Cristiano Ronaldo is a world-class superstar and the probable owner of the "second-best player" award.
Thus, with good reason, Portugal rest their hopes upon him every time a major international tournament comes around. Unfortunately, it's been noticed that he rarely performs on this stage.
So how has he fared in Euro 2012? Captain of Portugal and leader of his team and nation, huge things were expected this summer off the back of an unbelievable domestic campaign.
In Portugal's opening game, Paulo Bento's team only deemed it necessary to play after going a goal down due to Mario Gomez's header.
Throughout the game, Ronaldo was neutralised by right-back Jerome Boateng. The German was only required to make one tackle and was successful whilst making two interceptions on the flank as well.
Boateng impressed due to his ability to keep his eyes on the ball, refusing to be sucked in by the step-overs Ronaldo was doing. He limited him to just a few crosses from the by-line and a couple of long-range shots.

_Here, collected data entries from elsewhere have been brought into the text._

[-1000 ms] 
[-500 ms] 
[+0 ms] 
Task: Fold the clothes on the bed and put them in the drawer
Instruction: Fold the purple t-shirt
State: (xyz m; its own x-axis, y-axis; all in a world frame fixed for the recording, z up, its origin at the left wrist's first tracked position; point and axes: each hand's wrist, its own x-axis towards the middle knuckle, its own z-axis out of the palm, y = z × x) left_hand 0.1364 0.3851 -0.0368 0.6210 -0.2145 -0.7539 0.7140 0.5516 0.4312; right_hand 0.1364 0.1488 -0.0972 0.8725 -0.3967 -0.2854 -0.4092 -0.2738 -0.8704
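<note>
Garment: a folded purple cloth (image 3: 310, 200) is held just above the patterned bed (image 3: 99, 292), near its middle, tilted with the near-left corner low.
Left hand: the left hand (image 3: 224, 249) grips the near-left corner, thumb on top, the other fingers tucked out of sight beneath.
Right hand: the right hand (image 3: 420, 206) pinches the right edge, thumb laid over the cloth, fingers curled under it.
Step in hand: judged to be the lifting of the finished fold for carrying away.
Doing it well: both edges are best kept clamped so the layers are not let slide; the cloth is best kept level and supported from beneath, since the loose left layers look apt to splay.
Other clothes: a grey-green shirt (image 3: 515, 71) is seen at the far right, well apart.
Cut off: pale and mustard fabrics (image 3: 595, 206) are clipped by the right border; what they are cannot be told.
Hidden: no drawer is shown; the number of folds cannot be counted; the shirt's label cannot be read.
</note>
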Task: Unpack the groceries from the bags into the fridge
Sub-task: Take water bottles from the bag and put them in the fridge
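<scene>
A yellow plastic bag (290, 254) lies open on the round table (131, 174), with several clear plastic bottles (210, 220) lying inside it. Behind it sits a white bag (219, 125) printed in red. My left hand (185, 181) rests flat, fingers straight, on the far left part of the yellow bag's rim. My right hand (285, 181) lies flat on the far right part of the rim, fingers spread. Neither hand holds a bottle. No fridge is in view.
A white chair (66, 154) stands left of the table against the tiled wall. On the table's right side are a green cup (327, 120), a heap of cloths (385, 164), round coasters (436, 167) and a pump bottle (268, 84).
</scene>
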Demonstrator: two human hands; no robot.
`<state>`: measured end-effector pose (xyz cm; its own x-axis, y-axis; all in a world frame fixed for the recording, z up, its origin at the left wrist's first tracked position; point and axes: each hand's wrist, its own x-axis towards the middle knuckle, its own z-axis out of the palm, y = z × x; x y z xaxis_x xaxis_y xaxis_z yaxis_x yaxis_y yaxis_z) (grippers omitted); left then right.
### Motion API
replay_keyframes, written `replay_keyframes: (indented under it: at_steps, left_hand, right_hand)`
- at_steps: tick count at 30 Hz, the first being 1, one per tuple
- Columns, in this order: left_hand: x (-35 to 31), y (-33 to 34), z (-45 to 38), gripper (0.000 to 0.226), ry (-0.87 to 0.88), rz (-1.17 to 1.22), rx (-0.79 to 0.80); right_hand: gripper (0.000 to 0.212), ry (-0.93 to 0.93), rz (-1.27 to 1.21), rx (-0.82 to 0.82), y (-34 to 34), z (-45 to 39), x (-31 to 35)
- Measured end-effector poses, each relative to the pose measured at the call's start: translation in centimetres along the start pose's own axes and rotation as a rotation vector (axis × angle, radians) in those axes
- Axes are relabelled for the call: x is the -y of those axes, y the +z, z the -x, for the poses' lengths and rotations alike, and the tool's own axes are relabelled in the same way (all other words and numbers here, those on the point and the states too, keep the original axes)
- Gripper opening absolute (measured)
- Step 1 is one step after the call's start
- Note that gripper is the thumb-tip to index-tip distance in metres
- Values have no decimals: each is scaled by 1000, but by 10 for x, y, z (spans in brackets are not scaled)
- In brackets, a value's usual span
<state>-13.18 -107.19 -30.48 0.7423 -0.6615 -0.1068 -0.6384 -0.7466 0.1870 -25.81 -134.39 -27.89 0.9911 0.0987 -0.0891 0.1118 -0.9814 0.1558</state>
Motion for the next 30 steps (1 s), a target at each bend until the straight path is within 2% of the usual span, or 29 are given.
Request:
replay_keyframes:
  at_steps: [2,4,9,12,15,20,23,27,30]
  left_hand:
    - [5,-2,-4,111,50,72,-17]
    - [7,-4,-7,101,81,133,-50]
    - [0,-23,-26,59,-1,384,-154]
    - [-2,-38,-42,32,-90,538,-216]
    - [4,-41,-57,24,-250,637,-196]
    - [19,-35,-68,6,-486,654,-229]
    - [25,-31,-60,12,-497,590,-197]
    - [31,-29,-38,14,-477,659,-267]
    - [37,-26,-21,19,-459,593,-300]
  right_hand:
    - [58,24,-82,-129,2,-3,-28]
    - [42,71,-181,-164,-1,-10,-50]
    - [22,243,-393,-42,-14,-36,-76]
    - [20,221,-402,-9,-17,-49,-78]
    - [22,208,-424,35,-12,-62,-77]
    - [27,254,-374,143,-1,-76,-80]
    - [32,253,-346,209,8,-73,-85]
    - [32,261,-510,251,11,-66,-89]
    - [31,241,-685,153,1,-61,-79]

The most telling statistic of the game was the number of passes Ronaldo received from his teammates—a lowly 28.
From a similar position on the pitch, Franck Ribery received 73 passes against Ukraine, with Samir Nasri getting 53 himself too. When Russia faced the Czech Republic, Andrey Arshavin and Alan Dzagoev received the ball 39 and 44 times respectively.
Statistics don't tell you everything, but these suggest Ronaldo plays in a position where he must be brought into play by his teammates in order to have an effect on the game—something his teammates weren't doing.
Denmark was a different game completely. For starters, Portugal started firing on all cylinders from the first whistle.
Ronaldo was slightly more involved during this game, receiving more passes and more goal-scoring opportunities than against Germany.
Unfortunately for Portugal, he was still far from effective. His runs were more incisive, his positioning better too, but he wasn't able to take two easy opportunities when they presented themselves.
Considering the sheer number of goals he's scored over the last two years, you'd have put your house on him to score the two one-on-ones he squandered.
Portugal's final qualifying game saw Ronaldo come full-circle. His performance was simply electric—bagging two goals and hitting the post twice as well.
He was most certainly the benefactor of Dutch right-back Gregory van der Wiel—something I alluded to in the pre-match buildup.
Van der Wiel frequently left Ron Vlaar one-on-one with Ronaldo in the first half, and the Dutch central defender has neither the positional awareness nor the mobility to deal with a player of this ilk.
Netherlands struggled throughout the game, as they possessed no players capable of dragging their team into dangerous positions. On the contrary, Ronaldo, Fabio Coentrao, Nani and Joao Moutinho were all too happy to take the ball and carry it.
The game became stretched late on, as Bert van Marwijk replaced left-back Jetro Willems with midfielder Ibrahim Afellay. Nani stretched one flank while Ronaldo stretched another, creating huge gaps for the latter to exploit for his second goal.
Ronaldo's average position is probably not what Bento wanted. His instruction is to stay wide, but starved of possession, Ronaldo has an inclination to drift inwards.
On the counterattack, Ronaldo, Helder Postiga and Nani formed a genuine front three and posed a massive threat against Denmark and Netherlands.
Coentrao stole the headlines yet again during the first two games and outperformed his compatriot, but Ronaldo did his damage in the third and most important game of the group stage.
Over the course of the three qualifying games, Ronaldo has gradually become more and more influential.
He grows each game and could have scored six against Netherlands. He was desperately unlucky not to get a hat trick.
Portugal are not just a counterattacking team, and Nani's positive form can only be good for Ronaldo. So long as the game is open, Ronaldo can prosper.
You'd put your house on him to get the better of Czech Republic's Theodor Gebre Selassie.